Problem to work on:
Pictures aside, the output must consist of the lines from the one containing "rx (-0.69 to" through the end of the data, reproduced exactly.

Stored data:
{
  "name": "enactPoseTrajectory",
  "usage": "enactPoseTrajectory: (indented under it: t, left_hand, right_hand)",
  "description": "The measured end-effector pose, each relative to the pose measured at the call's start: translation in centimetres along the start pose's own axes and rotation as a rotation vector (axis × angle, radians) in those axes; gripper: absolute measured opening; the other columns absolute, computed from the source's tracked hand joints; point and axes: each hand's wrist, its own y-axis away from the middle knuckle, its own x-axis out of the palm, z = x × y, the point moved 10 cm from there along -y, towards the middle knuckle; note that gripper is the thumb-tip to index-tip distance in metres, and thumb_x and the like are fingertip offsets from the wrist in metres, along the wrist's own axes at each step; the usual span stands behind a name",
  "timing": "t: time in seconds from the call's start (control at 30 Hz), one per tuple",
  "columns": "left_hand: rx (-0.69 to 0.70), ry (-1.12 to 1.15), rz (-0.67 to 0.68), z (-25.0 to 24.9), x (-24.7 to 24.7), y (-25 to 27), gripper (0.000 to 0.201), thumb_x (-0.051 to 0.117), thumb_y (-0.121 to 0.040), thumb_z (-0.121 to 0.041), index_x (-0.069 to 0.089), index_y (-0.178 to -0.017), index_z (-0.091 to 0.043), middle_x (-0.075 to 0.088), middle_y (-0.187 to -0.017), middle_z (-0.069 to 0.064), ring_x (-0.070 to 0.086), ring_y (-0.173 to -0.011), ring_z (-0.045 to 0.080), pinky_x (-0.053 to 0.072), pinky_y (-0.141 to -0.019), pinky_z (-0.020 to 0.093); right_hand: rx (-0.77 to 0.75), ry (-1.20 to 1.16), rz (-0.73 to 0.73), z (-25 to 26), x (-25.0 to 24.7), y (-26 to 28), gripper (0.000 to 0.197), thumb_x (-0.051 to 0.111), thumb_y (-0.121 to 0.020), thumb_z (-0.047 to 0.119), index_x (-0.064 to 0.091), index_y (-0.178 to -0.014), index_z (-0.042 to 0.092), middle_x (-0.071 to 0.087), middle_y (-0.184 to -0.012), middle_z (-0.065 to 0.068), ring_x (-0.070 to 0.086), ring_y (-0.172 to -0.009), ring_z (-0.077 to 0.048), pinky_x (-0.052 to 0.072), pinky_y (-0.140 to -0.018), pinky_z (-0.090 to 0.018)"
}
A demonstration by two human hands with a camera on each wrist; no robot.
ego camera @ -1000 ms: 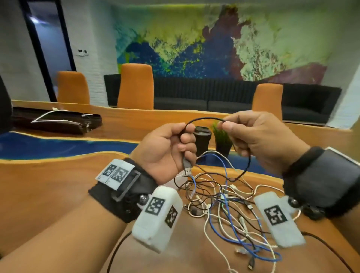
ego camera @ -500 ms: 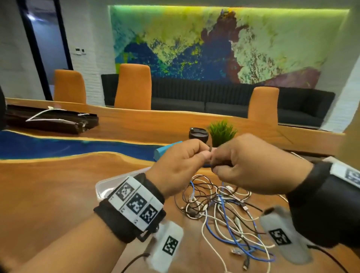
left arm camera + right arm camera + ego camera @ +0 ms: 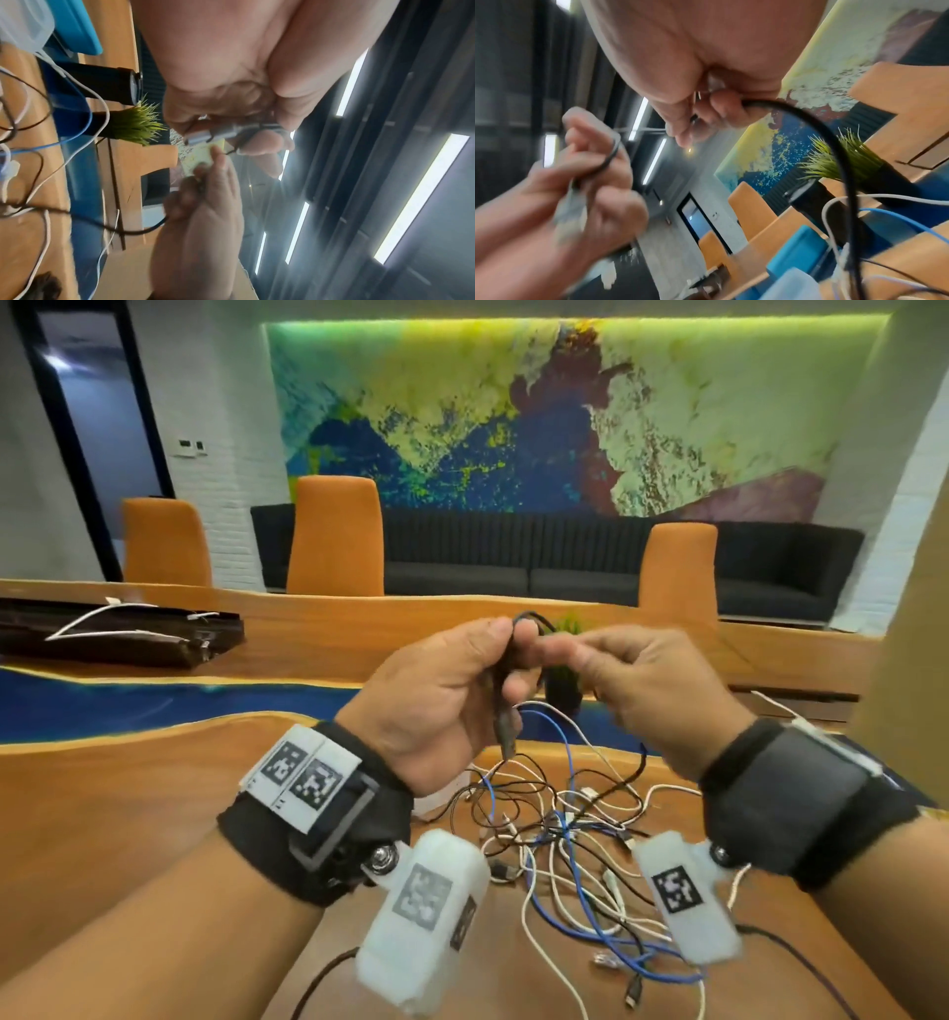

Response area:
  "columns": "left_hand: rx (-0.69 to 0.70), ry (-1.12 to 1.15), rz (-0.67 to 0.68), z (-25.0 to 24.9), x (-24.7 to 24.7), y (-25 to 27), gripper (0.000 to 0.201), thumb_x (-0.051 to 0.117), thumb_y (-0.121 to 0.040), thumb_z (-0.121 to 0.041), index_x (-0.069 to 0.089), index_y (-0.178 to -0.017), index_z (-0.091 to 0.043), middle_x (-0.075 to 0.088), middle_y (-0.187 to -0.017), middle_z (-0.069 to 0.064), ring_x (-0.070 to 0.086), ring_y (-0.173 to -0.011), ring_z (-0.045 to 0.080), pinky_x (-0.053 to 0.072), pinky_y (-0.141 to -0.019), pinky_z (-0.020 to 0.093); right_hand: rx (-0.77 to 0.75), ry (-1.20 to 1.16), rz (-0.73 to 0.73), z (-25 to 26), x (-25.0 to 24.7), y (-26 to 28), gripper (0.000 to 0.197), thumb_x (-0.051 to 0.111), thumb_y (-0.121 to 0.020), thumb_z (-0.047 to 0.119), index_x (-0.064 to 0.091), index_y (-0.178 to -0.014), index_z (-0.042 to 0.092), middle_x (-0.071 to 0.087), middle_y (-0.184 to -0.012), middle_z (-0.065 to 0.068), ring_x (-0.070 to 0.086), ring_y (-0.172 to -0.009), ring_z (-0.077 to 0.048), pinky_x (-0.052 to 0.072), pinky_y (-0.140 to -0.018), pinky_z (-0.090 to 0.018)"
}
A demonstration by two human hands with a camera on each wrist; no robot.
ego camera @ -1000 ms: 
ego camera @ -500 ms: 
left arm camera + right arm camera + ego camera @ +0 ms: 

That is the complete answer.